**Data extract:**
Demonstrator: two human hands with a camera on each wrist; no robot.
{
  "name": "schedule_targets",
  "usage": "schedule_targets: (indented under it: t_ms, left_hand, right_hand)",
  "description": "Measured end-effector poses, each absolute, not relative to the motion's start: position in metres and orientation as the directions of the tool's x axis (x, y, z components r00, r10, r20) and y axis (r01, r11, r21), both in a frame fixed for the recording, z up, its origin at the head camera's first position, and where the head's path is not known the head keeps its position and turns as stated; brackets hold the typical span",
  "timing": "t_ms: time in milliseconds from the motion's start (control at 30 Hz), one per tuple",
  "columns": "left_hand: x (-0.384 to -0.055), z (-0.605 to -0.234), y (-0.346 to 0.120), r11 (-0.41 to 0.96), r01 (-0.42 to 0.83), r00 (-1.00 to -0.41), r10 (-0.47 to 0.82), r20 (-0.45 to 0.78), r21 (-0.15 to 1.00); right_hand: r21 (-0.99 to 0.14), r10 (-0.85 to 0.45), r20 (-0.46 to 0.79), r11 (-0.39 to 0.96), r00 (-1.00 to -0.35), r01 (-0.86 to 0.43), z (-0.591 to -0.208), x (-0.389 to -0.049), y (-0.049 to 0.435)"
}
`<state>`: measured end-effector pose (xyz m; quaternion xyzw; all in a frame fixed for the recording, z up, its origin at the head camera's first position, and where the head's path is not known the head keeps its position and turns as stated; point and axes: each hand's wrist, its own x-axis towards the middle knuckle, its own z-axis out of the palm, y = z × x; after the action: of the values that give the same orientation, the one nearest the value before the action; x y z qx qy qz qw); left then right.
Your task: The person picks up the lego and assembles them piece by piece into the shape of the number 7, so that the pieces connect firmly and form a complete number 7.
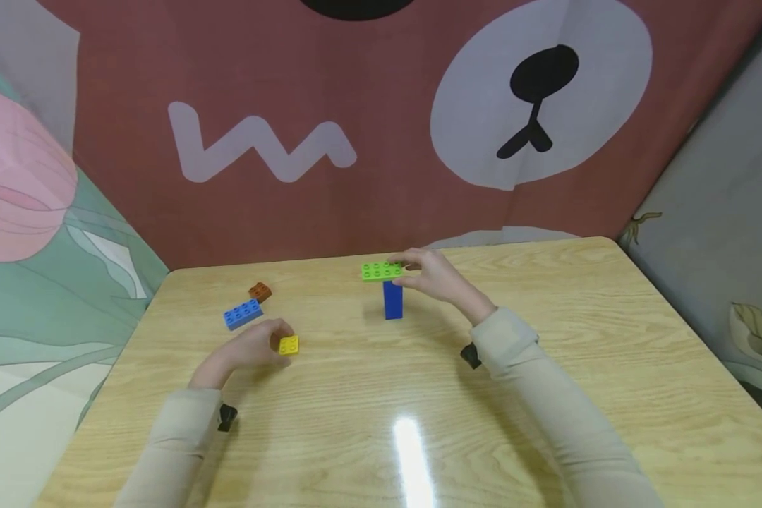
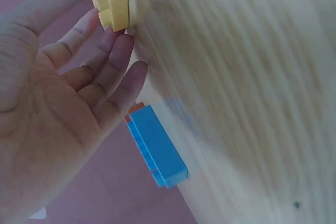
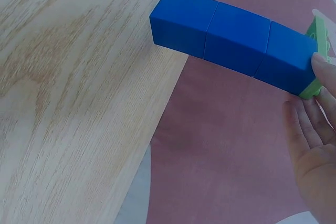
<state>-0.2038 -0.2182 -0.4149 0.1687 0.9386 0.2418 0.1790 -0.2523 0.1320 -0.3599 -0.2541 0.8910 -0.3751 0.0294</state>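
Note:
A stack of three dark blue blocks [image 3: 236, 39] stands upright on the table, with a flat lime-green 2x4 brick [image 1: 379, 271] across its top, overhanging to the left. My right hand [image 1: 428, 274] pinches the green brick at its right end between thumb and fingers. To the left, my left hand [image 1: 257, 346] has its thumb and fingertips about a small yellow 2x2 brick [image 1: 288, 345], gripping it at or just above the tabletop. In the left wrist view, the thumb crosses over beside the yellow brick [image 2: 113, 3] and the other fingers are loosely bent.
A lighter blue 2x4 brick [image 1: 243, 314] lies beyond the left hand, next to a small brown-orange brick [image 1: 260, 292]. Both lie on the wood-grain table [image 1: 330, 409]. A printed cloth [image 1: 267, 219] hangs along the table's back edge.

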Motion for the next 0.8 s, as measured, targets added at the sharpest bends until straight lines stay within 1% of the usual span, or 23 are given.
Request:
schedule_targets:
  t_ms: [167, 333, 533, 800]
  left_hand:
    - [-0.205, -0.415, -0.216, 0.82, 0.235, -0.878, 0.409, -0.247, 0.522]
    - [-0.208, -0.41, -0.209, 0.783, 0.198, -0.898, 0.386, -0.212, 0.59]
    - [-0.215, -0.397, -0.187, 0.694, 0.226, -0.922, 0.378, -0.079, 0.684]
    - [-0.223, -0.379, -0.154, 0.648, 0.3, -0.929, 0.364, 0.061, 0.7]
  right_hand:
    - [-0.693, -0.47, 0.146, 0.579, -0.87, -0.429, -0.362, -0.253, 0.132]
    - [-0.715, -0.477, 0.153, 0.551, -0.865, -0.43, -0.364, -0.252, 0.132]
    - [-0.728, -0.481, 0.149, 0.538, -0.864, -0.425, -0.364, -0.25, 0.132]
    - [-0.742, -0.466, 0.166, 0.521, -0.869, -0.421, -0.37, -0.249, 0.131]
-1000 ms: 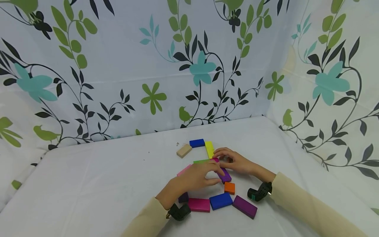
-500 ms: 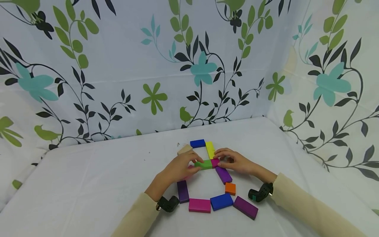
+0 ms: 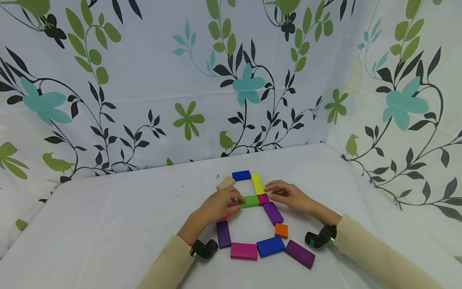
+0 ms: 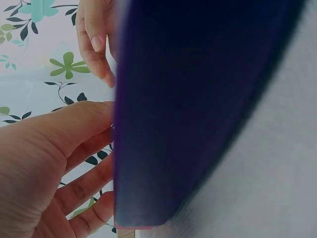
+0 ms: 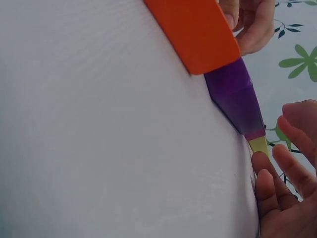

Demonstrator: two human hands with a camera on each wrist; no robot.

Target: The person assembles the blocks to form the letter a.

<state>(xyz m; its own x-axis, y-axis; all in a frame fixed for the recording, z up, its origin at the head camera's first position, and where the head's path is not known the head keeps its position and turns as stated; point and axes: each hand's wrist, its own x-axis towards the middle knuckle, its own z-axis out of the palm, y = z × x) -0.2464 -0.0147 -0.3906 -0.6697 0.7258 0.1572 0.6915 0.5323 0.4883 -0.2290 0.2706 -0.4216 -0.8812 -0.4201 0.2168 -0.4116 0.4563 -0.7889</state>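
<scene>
In the head view my left hand pinches the left end of a green block, thumb at its near edge and fingers at its far edge. Under that hand a pink block is mostly covered. My right hand sits just right of a small magenta block and a yellow block, fingers loosely bent and holding nothing. A violet block runs down from the magenta one. The left wrist view has a dark purple block hiding the left fingertips.
Lower in the outline lie an orange block, a blue block, a magenta-pink block and a dark purple block. A plum block angles off right. At the top are another blue block and a tan block.
My left hand has moved left from over the magenta block to the green block's left end. My right hand has drawn slightly right, away from the magenta block.
</scene>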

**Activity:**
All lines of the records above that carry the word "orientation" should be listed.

**Reply:**
  "description": "Measured end-effector poses, each absolute, not relative to the motion's start: position in metres and orientation as the directions of the tool's x axis (x, y, z components r00, r10, r20) and y axis (r01, r11, r21), both in a frame fixed for the recording, z up, its origin at the head camera's first position, and where the head's path is not known the head keeps its position and turns as stated; brackets hold the typical span",
`<state>`: measured end-effector pose (xyz m; quaternion xyzw; all in a frame fixed for the recording, z up, its origin at the head camera's first position, and where the head's path is not known the head keeps its position and turns as stated; point and axes: each hand's wrist, its own x-axis towards the middle knuckle, its own z-axis out of the palm, y = z × x; after the action: of the values that give the same orientation, the one nearest the value before the action; x y z qx qy qz qw); left then right.

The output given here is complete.